Prompt: Copy exactly the last part of the listing below, beginning at the line that contains "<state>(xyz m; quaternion" and including the final line.

Information shown:

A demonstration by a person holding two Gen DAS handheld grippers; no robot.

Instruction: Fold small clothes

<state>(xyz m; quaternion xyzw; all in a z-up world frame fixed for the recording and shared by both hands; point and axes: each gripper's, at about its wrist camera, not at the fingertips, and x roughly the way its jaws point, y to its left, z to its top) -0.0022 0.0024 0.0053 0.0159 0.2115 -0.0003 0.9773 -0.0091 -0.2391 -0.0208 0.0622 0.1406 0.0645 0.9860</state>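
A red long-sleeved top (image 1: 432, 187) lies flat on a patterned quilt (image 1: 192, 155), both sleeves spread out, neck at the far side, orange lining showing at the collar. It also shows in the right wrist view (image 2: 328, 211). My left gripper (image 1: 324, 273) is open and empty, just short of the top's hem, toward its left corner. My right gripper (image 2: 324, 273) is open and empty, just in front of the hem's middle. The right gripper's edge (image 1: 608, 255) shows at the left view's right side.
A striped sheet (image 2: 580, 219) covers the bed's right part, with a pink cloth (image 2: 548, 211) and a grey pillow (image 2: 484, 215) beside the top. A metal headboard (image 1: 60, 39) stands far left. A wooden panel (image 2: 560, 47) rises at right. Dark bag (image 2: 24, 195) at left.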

Response to this task:
<state>(xyz m; quaternion xyzw; all in a z-up world frame fixed for the recording and shared by both hands; point and axes: each gripper's, at about its wrist camera, not at the fingertips, and x roughly the way its jaws point, y to its left, z to its top) -0.0022 0.0024 0.0053 0.0159 0.2115 -0.0003 0.9773 -0.0091 -0.2391 -0.0208 0.0622 0.1406 0.0645 0.9860</state>
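A red long-sleeved top (image 1: 432, 187) lies flat on a patterned quilt (image 1: 192, 155), both sleeves spread out, neck at the far side, orange lining showing at the collar. It also shows in the right wrist view (image 2: 328, 211). My left gripper (image 1: 324, 273) is open and empty, just short of the top's hem, toward its left corner. My right gripper (image 2: 324, 273) is open and empty, just in front of the hem's middle. The right gripper's edge (image 1: 608, 255) shows at the left view's right side.
A striped sheet (image 2: 580, 219) covers the bed's right part, with a pink cloth (image 2: 548, 211) and a grey pillow (image 2: 484, 215) beside the top. A metal headboard (image 1: 60, 39) stands far left. A wooden panel (image 2: 560, 47) rises at right. Dark bag (image 2: 24, 195) at left.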

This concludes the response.